Flessioni si registrano in tutti i comparti considerati: nel commercio al dettaglio a fronte di 789 iscrizioni si sono registrate 1.651 cessazioni (saldo -862), nel turismo e ristorazione, fino a pochissimi anni fa i settori più dinamici di tutto il comparto, ci sono state 603 iscrizioni e ben 1.208 cessazioni (saldo -605) e così dicasi per il commercio ambulante con 202 iscrizioni e 317 cancellazioni (saldo -115) e per gli intermediari del commercio 704 iscrizioni e 953 cancellazioni (saldo -249).
“Occorre prendere atto con preoccupazione che alcuni trend rischiano di assumere un carattere strutturale– sostiene Stefano Bollettinari, direttore di Confesercenti Emilia Romagna –e ciò riguarda sia la consistenza dell’offerta con la flessione del numero di imprese, sia l’andamento in calo delle vendite al dettaglio.
Il mercato si sta quindi riposizionando in un quadro di stagnazione dell’economia, ma a livelli sensibilmente più bassi rispetto a quelli pre-crisi.

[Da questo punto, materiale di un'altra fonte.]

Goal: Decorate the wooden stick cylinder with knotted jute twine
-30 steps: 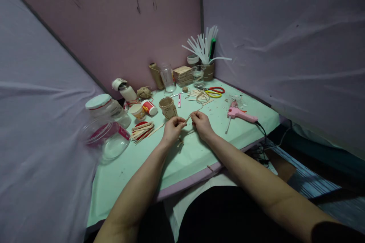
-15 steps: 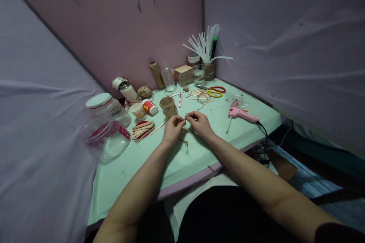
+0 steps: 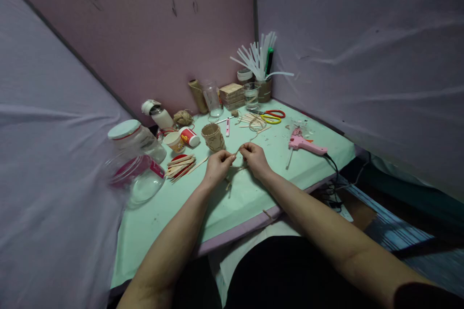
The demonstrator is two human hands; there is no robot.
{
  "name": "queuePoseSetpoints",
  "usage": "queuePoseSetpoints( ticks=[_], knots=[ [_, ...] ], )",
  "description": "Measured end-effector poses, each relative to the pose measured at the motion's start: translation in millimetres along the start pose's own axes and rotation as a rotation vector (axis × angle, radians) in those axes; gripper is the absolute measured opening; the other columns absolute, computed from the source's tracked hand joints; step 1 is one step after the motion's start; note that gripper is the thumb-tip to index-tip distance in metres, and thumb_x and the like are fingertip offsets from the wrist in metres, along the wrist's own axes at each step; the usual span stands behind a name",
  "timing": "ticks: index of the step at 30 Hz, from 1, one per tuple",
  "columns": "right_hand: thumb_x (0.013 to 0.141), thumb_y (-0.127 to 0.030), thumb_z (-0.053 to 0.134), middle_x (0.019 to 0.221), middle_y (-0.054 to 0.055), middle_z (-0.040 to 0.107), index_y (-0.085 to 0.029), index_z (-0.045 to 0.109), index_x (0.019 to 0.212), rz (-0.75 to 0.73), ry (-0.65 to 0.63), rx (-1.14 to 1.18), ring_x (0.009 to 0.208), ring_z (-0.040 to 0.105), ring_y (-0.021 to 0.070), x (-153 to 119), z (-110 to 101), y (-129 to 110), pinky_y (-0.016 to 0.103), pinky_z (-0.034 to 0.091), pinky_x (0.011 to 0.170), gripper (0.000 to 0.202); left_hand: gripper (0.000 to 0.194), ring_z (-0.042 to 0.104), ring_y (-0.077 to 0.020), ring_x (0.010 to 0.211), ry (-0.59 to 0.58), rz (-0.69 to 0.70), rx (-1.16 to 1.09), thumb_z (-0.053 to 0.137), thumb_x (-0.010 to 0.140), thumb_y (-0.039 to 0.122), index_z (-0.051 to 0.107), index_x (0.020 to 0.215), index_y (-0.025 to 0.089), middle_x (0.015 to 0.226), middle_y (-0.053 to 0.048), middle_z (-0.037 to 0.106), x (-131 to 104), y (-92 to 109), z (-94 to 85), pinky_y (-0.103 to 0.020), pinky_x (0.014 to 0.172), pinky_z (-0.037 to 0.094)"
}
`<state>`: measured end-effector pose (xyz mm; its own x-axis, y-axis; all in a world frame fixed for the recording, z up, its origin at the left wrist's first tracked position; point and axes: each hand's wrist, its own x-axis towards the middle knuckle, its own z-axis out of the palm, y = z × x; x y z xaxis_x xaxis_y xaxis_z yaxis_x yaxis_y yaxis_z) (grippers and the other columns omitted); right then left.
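Between my two hands runs a short stretch of brown twine (image 3: 237, 151). My left hand (image 3: 218, 166) is closed in a pinch on it, and a loose twine end dangles beneath that hand. My right hand (image 3: 254, 158) pinches the same twine a little to the right, with fingertips close to the left ones. Just beyond my left hand stands a twine-trimmed brown cup (image 3: 213, 137), upright on the table and touched by neither hand. A loose coil of twine (image 3: 257, 124) lies past my right hand on thin wooden sticks.
Wooden sticks lie on a red lid (image 3: 181, 166), left of my hands. Clear jars (image 3: 145, 186) and paper cups (image 3: 189, 137) stand farther left. A pink glue gun (image 3: 308, 146) with a cord rests at right. Scissors (image 3: 272, 116) and a pink cutter (image 3: 227, 127) lie behind.
My fingertips have moved slightly apart, so more twine shows between them. The twine end hanging below my left hand has swung a little left. The view has shifted slightly.
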<state>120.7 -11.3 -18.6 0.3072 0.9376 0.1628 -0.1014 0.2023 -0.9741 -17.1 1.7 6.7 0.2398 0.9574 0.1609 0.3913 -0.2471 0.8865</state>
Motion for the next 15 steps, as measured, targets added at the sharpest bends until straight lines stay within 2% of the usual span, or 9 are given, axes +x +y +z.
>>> queuePoseSetpoints(
  ticks=[9, 12, 15],
  knots=[
    [0.073, -0.031, 0.056, 0.07, -0.001, 0.057, -0.018, 0.058, 0.074, -0.131, -0.064, -0.08, 0.066, 0.05, 0.0133, -1.6, 0.0, -4.8, 0.027, 0.041, 0.065, 0.013, 0.021, 0.06, -0.0167, 0.072, 0.1, 0.045, -0.031, 0.064, 0.072, 0.032, 0.071, 0.081, 0.014, 0.078, -0.006, 0.07, 0.0, -0.9, 1.9, -0.028, 0.067, 0.045],
    [0.072, -0.026, 0.057, 0.078, 0.0, 0.057, -0.019, 0.057, 0.08, -0.22, -0.075, -0.123, 0.072, 0.053, 0.0144, -1.9, 0.5, -1.8, 0.027, 0.044, 0.066, 0.011, 0.02, 0.06, -0.0165, 0.073, 0.126, 0.076, -0.008, 0.063, 0.073, 0.03, 0.072, 0.081, 0.014, 0.079, -0.006, 0.071, -0.8, -0.2, 1.7, -0.027, 0.068, 0.045],
    [0.072, -0.02, 0.055, 0.089, 0.003, 0.055, -0.02, 0.058, 0.091, -0.335, -0.087, -0.191, 0.081, 0.055, 0.0156, -3.0, 0.5, 0.4, 0.027, 0.046, 0.068, 0.018, 0.02, 0.06, -0.0158, 0.072, 0.146, 0.096, -0.02, 0.063, 0.074, 0.03, 0.071, 0.082, 0.014, 0.078, -0.006, 0.071, -1.6, 0.0, 1.6, -0.027, 0.068, 0.045]
  ],
)
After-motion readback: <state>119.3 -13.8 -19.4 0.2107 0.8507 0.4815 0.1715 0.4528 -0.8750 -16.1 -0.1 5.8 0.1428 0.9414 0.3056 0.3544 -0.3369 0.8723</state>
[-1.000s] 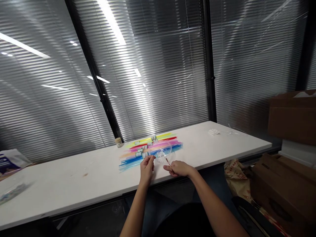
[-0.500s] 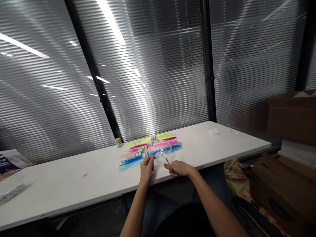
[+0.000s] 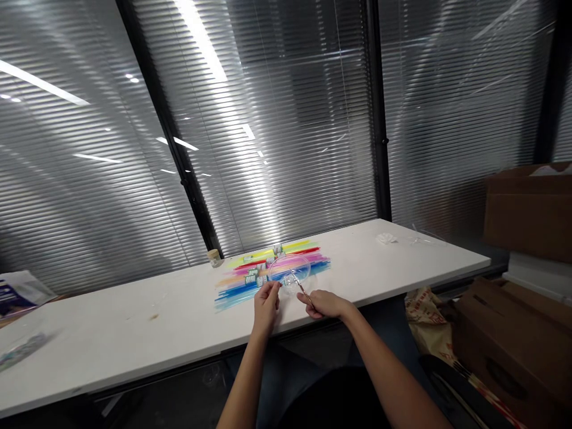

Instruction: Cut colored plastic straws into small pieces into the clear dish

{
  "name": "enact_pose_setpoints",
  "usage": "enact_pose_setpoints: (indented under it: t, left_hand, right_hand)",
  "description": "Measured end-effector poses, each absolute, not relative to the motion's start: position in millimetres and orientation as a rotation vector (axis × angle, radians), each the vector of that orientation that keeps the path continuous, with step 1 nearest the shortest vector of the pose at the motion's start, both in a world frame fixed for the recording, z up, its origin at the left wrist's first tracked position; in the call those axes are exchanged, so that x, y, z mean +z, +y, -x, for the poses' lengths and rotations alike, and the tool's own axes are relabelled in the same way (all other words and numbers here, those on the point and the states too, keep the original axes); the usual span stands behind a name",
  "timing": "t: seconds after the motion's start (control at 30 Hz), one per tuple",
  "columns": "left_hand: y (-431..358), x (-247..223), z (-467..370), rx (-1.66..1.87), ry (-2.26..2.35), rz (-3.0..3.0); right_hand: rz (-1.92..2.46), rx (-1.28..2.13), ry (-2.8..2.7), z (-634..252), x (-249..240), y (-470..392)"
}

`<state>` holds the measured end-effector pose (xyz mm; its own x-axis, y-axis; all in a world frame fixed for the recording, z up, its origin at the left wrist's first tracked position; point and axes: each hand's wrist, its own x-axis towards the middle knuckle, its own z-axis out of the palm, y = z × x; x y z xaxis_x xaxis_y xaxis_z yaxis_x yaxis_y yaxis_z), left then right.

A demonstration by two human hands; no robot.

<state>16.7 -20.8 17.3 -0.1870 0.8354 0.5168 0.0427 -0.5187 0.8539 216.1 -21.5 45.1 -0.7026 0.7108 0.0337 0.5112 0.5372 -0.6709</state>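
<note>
My right hand is closed around a slim copper-coloured tool, whose narrow tip points away from me and to the left. Whether it is tweezers or scissors is too small to tell. My left hand is closed in a pinch near the table's front edge, with a tiny bluish bit at its fingertips that I cannot make out. Just beyond both hands is a clear round loop or rim, with the tool's tip within its outline. Under and behind it lie bundles of thin coloured strips, in blue, pink, red, orange and yellow.
Small labelled packets lie on the strips. A jar with a tan lid stands at the white table's back edge. Crumpled white tissue lies right, a clear bag left. Cardboard boxes are stacked on the right.
The tool in my right hand has shifted slightly to the left at its tip. My left hand stays almost in place.
</note>
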Motion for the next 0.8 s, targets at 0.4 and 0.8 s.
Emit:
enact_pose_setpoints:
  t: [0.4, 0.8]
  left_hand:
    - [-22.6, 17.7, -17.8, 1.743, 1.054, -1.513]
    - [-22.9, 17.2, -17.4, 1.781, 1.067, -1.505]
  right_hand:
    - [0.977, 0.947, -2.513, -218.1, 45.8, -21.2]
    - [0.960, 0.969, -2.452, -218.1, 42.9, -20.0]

Non bisogna però in alcun modo rassegnarsi a questa situazione – prosegue Bollettinari – ma perseguire una strategia di riforme strutturali che incidano nei fondamentali dell’economia e nella competitività del sistema Paese e che in particolare riguardino una riduzione significativa della pressione fiscale, della spesa pubblica e della burocrazia, se vogliamo veramente ridare capacità di investimento alle imprese, rilanciare la domanda interna e attivare la ripresa economica”.